As listas foram afixadas na porta. Antes de quebrarmos estes rolos e de nos servirmos do peixe e da salada, meto a mão no bolso interior e encontro os documentos que procurava, aquilo que transporto para provar a minha superioridade. Passei. Trago documentos no bolso interior que o podem provar. Mas os teus olhos, Susan, cheios de nabos e milheirais, perturbam-me.
Os papéis que trago no bolso, a prova de que fui bem sucedido, produzem um som bastante fraco, semelhante ao que é provocado por um homem que bate as palmas num campo vazio para assim afugentar as gralhas. Agora, sob o olhar da Susan, os ruídos por mim provocados deixaram de se fazer sentir, e apenas escuto o vento varrendo os campos arados e o canto de uma ave, talvez uma cotovia intoxicada. Será que o criado me escutou, o criado ou aqueles casais furtivos, ora se debruçando e recostando ora olhando para as árvores que ainda não estão suficientemente escuras para proteger os seus corpos prostrados? Não; o som das palmas fracassou.
Que será então que me resta, agora que não posso puxar dos documentos e ler-vos em voz alta a prova de que fui bem sucedido? O que resta é o que a Susan traz à tona com aqueles olhos verdes e amargos, aqueles olhos cristalinos, em forma de pêra. Quando nos juntamos, há sempre alguém que se recusa a ser submergido (e os nossos encontros têm as pontas afiadas); alguém cuja identidade desejamos abafar com o nosso peso. Pela parte que me toca, gostaria de submergir a Susan. Falo para a impressionar. Escuta-me, Susan!

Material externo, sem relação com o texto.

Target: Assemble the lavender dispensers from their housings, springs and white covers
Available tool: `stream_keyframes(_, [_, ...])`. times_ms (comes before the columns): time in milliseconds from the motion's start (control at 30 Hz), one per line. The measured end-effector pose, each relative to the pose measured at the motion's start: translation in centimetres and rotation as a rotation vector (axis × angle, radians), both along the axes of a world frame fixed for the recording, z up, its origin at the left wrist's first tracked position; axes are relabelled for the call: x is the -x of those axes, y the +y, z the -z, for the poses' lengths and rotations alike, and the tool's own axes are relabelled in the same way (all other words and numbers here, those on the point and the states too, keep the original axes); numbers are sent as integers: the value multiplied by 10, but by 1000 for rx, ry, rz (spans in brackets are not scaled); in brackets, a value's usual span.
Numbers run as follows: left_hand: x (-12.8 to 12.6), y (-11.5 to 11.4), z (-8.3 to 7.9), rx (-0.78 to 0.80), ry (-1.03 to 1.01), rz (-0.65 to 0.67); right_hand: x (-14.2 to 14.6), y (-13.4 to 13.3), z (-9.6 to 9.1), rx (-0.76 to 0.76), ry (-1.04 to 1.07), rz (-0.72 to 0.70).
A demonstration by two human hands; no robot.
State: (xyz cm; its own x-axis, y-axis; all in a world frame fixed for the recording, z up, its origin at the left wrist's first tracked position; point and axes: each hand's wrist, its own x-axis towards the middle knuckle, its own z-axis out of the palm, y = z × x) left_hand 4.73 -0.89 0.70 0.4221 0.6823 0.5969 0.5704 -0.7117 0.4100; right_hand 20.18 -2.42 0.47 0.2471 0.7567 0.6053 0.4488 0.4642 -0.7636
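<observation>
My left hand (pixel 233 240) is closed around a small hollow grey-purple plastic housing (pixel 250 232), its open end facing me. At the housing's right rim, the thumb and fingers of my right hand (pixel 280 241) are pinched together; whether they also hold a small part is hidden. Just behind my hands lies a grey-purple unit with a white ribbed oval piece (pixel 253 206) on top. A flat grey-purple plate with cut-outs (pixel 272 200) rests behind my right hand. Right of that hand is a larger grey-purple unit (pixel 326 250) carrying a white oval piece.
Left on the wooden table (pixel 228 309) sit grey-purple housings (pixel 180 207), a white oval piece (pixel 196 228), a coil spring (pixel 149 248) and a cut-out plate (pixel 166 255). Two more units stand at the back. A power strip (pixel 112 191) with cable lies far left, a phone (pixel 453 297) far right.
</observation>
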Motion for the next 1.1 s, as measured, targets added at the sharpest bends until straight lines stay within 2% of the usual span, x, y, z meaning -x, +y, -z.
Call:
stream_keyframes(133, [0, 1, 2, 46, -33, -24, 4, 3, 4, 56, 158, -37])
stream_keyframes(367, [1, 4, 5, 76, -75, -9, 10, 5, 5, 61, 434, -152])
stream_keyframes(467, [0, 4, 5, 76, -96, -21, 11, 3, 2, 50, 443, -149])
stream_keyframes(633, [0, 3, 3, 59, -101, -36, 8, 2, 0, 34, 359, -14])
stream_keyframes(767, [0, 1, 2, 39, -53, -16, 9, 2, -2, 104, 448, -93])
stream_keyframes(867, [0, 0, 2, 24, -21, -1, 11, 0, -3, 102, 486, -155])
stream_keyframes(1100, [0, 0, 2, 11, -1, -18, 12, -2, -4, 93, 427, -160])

Quando recebo visitas ao pequeno-almoço, até mesmo os frutos bordados nas cortinas parecem inchar, tornando assim possível que os papagaios os agarrem; qualquer um os pode abrir pressionando-os entre os dedos. O leite desnatado da manhã ganha colorações opalinas, azuis, cor-de-rosa. A essa mesma hora, o teu marido – o homem que pôs de parte as palavras e aponta para as vacas estéreis com o chicote – vai resmungando. Tu nada dizes. Nada vês. O hábito torna-te cega. A essa hora, a vossa relação é muda, nula, parda. Nesse mesmo instante, a minha é quente e variada. Desconheço a palavra “repetição”. Os dias são todos perigosos. Lisos à superfície, somos todos feitos de ossos, os quais, e à semelhança das serpentes, se vão contorcendo. Vamos supor que lemos o The Times; vamos supor que discutimos. Trata-se de uma experiência. Suponhamos que é Inverno. A neve vai-se acumulando no telhado e escorregando por ele abaixo, selando-nos numa gruta vermelha. Os canos rebentaram. Pomos uma banheira amarela no meio do quarto. Corremos a procurar todo o tipo de recipientes. Olha para ali – voltou a rebentar junto à escada. A visão da catástrofe faz-nos rir a bom rir. Que se destrua a solidez! Que nos tirem tudo o que temos! Ou será que é Verão? Podemos ir passear para junto de um lago e ver os gansos chineses nadar perto da margem, ou observar uma igreja citadina, semelhante a um osso, bem assim como as árvores tremulas que a rodeiam. (Escolho ao acaso; escolho o que é óbvio.) Todos os sinais são como arabescos destinados a ilustrar um qualquer episódio e a maravilhar-nos no mais íntimo de nós mesmos. A neve, o cano rebentado, a banheira de metal, os gansos chineses – trata-se de sinais erguidos bem alto, bastando-me olhar para eles para ler as características de cada amor; para ver o quanto eram diferentes.